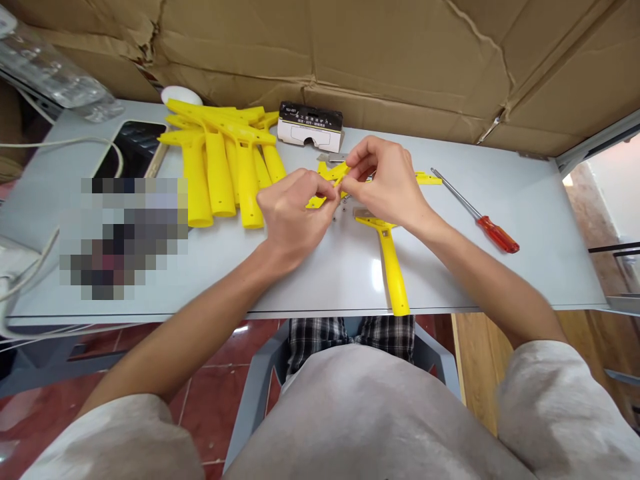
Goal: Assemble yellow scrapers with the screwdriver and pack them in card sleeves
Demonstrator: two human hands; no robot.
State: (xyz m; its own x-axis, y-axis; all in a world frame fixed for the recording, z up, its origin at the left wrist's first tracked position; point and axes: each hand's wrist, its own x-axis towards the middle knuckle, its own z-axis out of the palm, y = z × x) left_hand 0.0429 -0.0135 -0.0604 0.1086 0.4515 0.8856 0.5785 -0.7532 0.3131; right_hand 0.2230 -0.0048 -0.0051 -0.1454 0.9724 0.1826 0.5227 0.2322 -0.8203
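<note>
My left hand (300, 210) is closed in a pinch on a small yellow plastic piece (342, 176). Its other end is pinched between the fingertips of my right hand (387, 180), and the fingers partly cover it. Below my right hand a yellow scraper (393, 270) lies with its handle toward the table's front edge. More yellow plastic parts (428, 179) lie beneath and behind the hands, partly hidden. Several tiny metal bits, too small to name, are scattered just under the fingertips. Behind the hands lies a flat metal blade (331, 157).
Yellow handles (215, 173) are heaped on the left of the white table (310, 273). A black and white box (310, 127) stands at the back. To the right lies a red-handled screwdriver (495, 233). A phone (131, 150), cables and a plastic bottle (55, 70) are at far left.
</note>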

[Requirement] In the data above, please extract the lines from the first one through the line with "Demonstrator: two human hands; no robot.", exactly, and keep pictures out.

[Expected answer]
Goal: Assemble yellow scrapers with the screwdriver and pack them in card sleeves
Demonstrator: two human hands; no robot.

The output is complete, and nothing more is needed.